The only thing that could provide a bit of relief for every Mr. and Mrs. Jones out there was a stock market rally and boy, did we get a reprieve yesterday! Led by the beleaguered financial sector, the Dow Jones Industrial Average leapt 276.74 points, or 2.5%, to 11239.28 and the S&P 500 also soared 2.5% to 1245.36. The S&P 500 financial sector finally shot up after five consecutive down days in which it sagged 16.4%, leaping 12.5%. Bank of America skyrocketed 22.4%, Wells Fargo shares soared 32.8%, Lehman Brothers, which had been on “death watch” gained 20.6%, while troubled GSEs Fannie Mae and Freddie Mac rose more than 29% each. (Although the NASDAQ is not filled with financial companies, it too enjoyed the day’s bull run, rising 3.1% to 2284.95.)

What made investors go on a buying binge yesterday? The early economic report that grabbed headlines was the June Consumer Price Index, which jumped 1.1%, the second-biggest rise since 1982. Obviously the inflation news was not exactly good news, but the core number was close enough to expectations that investors did not get too worried. Other news included the Securities & Exchange Commission’s announcement that it was moving to curb short sales, which might have spurred a short-covering rally. Then there was the release of the FOMC minutes from the June 24-25 meeting, which detailed an internal discussion about what to do going further, which led many to believe that the Fed will not act any time soon.

The oil market helped to provide relief to investors.

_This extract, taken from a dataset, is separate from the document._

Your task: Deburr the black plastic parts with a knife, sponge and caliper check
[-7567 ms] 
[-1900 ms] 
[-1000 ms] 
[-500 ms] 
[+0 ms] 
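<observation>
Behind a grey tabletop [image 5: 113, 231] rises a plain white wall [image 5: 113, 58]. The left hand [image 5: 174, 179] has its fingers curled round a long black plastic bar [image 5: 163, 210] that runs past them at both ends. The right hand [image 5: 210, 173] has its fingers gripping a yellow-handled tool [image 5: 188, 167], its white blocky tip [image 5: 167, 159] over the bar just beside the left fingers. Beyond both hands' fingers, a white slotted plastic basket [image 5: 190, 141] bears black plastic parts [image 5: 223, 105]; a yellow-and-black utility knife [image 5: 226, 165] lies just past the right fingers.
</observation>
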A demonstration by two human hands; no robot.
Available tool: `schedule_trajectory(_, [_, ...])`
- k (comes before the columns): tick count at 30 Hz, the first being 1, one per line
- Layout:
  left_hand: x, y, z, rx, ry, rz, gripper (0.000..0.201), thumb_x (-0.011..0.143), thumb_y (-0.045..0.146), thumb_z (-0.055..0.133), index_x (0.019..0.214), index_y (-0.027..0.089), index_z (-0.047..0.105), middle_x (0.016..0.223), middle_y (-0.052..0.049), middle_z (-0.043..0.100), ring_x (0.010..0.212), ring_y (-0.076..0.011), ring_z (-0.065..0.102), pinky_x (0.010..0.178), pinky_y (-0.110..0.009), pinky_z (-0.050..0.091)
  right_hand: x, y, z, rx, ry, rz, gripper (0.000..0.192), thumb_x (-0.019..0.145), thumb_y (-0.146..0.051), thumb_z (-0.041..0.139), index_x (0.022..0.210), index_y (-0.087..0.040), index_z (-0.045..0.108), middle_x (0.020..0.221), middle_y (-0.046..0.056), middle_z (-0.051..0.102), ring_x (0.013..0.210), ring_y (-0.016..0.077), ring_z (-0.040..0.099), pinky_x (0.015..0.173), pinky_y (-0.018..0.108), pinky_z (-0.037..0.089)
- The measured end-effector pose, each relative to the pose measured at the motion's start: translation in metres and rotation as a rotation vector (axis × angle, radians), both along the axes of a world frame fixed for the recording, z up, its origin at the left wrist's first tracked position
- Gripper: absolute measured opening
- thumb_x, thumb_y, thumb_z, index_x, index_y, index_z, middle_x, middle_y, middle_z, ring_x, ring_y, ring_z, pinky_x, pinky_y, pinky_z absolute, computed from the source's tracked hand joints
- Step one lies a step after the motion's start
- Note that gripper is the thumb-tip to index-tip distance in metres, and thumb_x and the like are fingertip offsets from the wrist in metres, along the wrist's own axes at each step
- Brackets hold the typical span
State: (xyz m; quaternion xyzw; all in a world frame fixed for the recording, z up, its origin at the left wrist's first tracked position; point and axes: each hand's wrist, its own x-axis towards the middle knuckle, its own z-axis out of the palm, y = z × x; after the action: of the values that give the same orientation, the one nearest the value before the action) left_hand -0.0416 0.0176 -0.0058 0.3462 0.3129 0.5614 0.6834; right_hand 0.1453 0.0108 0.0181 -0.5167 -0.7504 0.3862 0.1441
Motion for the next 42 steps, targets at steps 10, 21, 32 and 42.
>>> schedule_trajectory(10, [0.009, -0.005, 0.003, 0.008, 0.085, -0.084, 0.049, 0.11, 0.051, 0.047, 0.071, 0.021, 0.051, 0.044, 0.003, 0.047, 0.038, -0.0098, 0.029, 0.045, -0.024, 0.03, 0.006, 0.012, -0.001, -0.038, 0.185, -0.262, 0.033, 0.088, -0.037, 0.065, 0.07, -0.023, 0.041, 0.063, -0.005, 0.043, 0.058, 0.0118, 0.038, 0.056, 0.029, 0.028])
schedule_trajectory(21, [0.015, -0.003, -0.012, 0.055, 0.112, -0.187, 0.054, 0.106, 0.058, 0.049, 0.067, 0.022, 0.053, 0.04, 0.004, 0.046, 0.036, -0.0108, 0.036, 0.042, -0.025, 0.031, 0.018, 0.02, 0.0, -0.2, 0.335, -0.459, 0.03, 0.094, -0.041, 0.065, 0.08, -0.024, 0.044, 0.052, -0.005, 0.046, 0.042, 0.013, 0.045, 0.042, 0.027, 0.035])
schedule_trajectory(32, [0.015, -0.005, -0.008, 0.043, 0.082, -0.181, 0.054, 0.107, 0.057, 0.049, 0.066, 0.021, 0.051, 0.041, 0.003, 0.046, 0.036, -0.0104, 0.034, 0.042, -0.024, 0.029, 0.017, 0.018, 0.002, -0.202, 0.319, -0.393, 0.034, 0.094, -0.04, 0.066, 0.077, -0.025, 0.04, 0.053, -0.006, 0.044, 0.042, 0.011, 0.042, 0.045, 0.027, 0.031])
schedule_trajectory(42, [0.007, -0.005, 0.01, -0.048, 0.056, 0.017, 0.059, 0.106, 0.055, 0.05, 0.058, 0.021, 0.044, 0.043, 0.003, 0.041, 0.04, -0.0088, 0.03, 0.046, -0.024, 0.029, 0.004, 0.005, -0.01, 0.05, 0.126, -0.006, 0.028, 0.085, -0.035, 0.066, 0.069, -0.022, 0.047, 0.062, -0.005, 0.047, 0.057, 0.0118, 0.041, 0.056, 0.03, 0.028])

After falling $6.44 on Tuesday, light, sweet crude for August delivery settled $4.14, or 3%, lower at $134.60 a barrel on the New York Mercantile Exchange. Crude oil futures have dropped $10.58, or 7.3%, over the last two sessions on concerns that a prolonged economic downturn in the US and Europe will create demand destruction that can not be overcome by slowing Asian economies. For months, oil has been the main driver for almost every asset class so it stands to reason that a pull-back would provide the opportunity for investors to reconsider their overly bearish bets.

In the end, the main catalyst for a day like yesterday may be relief as much as any data points. The market has been weighed down by overly negative sentiment, which needed to be corrected. Of course one day does not make a trend, but after the past six weeks, investors enjoyed the respite of a spring-back in stock prices. Now we need to see whether follow through ensues or if we are doomed to stay mired in a downtrend. For now, you can spell relief with R-A-L-L-Y.